Pour ceux qui ont l'habitude de parcourir en filigrane l'évolution de l'actualité politique nationale, en considérant terre à terre les données concrètes du moment, Abdelmalek Sellal a déjà commencé la mise en exécution de sa feuille de route en se rendant dans plusieurs wilayas du pays, accroissant du coup sa cote de popularité.
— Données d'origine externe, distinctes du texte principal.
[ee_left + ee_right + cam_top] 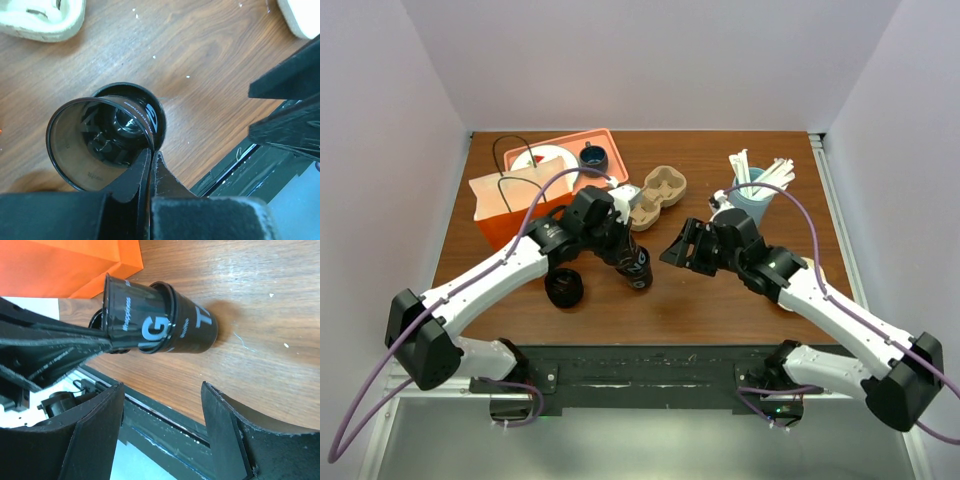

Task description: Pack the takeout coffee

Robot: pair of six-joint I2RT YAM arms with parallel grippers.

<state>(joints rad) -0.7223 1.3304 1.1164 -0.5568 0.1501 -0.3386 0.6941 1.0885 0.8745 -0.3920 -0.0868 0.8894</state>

Et sur ce plan il a une certaine avance sur ses rivaux qui ne disposent pas, bien évidemment, des atouts qu'a en mains Sellal qui ne compte pas s'arrêter là : l'ex-ministre de la Jeunesse et des Sports, susurre-t-on, n'allant certainement pas rater l'occasion des matchs décisifs de la qualification du onze national au prochain Mondial de football au Brésil pour mettre davantage en avant l'icône de sa succession annoncée ? «de loin préférable à celle potentielle et repoussante d'un Amar Saadani», comme il se fait propager d'ores et déjà dans les milieux populaires, ainsi que le veut, apparemment, le scénario du plat mijoté de la stratégie mise en haut par nos sempiternels apparatchiks.